Write out again the entries from the first line to the line that includes "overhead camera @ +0", keeping both of those lines.
.....
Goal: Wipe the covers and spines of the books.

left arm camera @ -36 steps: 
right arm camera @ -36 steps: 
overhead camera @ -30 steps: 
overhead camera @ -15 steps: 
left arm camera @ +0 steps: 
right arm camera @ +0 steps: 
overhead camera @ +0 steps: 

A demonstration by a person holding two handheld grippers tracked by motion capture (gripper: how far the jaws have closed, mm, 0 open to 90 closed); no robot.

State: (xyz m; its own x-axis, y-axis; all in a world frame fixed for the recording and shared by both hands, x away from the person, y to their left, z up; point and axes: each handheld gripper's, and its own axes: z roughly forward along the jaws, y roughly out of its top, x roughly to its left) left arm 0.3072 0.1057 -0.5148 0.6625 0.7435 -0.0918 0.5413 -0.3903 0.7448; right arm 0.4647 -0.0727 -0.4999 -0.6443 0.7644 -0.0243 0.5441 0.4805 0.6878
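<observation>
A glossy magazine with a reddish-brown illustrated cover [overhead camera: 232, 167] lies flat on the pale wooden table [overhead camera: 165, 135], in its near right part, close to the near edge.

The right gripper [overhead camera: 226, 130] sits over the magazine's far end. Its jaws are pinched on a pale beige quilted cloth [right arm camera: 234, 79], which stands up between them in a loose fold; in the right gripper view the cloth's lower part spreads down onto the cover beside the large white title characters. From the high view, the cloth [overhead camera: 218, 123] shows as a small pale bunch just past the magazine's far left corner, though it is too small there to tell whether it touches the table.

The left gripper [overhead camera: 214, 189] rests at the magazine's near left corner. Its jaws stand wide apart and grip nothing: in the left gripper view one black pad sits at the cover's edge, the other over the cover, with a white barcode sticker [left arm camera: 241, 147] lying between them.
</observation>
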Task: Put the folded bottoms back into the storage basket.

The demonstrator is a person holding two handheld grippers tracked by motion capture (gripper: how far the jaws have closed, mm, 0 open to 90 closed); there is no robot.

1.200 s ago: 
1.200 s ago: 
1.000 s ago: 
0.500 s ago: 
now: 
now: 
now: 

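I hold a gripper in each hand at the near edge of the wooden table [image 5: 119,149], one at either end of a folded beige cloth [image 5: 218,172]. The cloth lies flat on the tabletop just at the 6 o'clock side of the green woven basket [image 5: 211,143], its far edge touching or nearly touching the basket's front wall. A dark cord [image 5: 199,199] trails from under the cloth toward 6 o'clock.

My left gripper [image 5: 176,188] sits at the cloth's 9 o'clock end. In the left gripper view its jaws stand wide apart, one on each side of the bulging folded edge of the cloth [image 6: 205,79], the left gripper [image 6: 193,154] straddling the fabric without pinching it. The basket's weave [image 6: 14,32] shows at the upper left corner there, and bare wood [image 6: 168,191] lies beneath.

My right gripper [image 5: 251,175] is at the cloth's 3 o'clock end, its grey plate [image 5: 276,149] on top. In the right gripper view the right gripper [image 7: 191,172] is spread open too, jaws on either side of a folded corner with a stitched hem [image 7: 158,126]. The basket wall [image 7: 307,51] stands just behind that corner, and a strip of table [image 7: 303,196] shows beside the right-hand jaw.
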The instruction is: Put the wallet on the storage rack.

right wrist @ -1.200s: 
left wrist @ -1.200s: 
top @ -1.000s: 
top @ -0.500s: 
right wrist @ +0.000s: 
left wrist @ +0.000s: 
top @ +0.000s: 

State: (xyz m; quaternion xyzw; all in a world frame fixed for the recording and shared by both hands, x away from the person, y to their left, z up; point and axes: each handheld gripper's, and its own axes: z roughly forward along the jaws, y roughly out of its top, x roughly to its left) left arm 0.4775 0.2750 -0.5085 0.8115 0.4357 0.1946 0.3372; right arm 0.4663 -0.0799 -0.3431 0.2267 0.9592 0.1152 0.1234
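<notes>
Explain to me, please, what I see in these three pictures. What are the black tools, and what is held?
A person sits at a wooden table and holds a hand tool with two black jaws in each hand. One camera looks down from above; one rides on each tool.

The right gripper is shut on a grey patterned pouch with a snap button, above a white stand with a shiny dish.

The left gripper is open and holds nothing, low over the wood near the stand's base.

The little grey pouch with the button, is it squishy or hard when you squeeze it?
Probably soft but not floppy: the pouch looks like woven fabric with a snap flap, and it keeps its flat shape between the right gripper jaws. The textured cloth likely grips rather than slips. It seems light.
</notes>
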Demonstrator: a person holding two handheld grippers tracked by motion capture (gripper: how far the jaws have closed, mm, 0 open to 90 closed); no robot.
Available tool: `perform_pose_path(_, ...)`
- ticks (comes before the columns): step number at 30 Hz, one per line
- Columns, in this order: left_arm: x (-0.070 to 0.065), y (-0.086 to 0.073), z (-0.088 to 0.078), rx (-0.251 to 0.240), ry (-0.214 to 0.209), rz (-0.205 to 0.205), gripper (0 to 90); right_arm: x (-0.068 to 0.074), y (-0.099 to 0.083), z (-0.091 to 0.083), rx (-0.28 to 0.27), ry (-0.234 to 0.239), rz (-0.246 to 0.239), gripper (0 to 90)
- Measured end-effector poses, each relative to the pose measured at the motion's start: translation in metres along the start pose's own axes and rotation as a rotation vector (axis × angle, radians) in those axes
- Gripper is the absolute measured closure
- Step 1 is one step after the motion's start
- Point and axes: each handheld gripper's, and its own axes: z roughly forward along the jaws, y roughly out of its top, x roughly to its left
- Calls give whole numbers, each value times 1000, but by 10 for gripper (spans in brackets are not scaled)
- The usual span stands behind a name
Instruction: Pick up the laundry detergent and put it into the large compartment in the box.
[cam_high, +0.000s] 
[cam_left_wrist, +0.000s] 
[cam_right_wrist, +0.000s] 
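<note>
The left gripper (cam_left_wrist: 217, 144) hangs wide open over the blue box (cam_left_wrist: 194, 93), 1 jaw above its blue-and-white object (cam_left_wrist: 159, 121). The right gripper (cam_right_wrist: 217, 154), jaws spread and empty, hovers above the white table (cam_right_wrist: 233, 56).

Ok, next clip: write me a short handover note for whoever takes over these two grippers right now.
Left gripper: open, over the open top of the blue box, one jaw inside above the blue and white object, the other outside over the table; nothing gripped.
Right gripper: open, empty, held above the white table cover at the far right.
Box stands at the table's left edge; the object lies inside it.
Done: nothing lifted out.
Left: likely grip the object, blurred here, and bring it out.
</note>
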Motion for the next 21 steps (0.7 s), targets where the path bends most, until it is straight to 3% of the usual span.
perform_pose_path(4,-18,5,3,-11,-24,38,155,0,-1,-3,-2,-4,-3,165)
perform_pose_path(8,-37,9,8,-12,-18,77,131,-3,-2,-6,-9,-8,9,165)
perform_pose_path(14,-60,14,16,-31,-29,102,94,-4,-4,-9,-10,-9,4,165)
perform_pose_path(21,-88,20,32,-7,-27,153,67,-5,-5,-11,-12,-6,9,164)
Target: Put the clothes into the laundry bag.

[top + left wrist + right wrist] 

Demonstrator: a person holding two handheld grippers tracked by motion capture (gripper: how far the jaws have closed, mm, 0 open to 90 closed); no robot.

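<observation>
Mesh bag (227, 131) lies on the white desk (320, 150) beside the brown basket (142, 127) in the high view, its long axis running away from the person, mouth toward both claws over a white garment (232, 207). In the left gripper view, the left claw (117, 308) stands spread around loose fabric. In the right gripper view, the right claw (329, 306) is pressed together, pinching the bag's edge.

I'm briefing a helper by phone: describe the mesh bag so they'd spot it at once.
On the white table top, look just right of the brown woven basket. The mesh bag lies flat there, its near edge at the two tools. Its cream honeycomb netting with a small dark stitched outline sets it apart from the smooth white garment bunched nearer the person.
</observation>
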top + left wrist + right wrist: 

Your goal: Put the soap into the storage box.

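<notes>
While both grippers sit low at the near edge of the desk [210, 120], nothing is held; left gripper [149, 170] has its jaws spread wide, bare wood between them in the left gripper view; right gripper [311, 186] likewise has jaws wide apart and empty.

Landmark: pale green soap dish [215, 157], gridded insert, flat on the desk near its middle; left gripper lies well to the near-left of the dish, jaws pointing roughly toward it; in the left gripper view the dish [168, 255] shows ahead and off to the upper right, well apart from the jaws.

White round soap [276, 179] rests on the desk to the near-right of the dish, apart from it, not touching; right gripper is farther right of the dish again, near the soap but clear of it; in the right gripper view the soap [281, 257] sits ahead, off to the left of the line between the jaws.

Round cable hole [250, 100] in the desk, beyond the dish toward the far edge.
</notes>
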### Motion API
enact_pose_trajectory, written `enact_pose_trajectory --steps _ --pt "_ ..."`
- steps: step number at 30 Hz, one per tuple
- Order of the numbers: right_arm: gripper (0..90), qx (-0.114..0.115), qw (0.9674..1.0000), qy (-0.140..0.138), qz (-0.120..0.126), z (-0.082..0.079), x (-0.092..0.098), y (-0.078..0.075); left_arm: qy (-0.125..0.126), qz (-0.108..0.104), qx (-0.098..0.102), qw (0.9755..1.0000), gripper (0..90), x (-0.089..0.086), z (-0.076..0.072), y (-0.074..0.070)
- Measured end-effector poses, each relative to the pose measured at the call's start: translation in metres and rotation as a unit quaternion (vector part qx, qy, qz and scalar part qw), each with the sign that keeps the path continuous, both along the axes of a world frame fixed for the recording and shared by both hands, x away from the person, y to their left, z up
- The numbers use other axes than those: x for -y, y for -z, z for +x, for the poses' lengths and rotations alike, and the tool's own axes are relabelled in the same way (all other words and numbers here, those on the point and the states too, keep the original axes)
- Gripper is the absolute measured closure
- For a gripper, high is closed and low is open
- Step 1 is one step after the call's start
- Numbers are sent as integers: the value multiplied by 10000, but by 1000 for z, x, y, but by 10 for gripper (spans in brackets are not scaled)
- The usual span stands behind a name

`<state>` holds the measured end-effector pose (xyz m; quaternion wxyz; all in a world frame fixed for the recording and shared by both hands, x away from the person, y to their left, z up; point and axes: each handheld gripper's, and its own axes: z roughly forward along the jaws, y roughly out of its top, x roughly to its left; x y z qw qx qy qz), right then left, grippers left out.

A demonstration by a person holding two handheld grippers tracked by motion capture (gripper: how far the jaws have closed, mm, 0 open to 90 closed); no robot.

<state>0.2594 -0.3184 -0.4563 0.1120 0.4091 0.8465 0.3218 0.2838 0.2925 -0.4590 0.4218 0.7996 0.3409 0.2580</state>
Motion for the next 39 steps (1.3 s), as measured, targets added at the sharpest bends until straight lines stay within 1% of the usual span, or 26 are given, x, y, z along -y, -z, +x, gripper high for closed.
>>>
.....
■ Expected answer ■
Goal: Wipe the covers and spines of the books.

left arm camera @ -36 steps: 
right arm camera @ -36 steps: 
overhead camera @ -30 steps: 
overhead camera @ -15 steps: 
left arm camera @ +0 steps: 
right arm camera @ +0 steps: 
overhead camera @ +0 steps: 

Output is finished, and nothing else is required.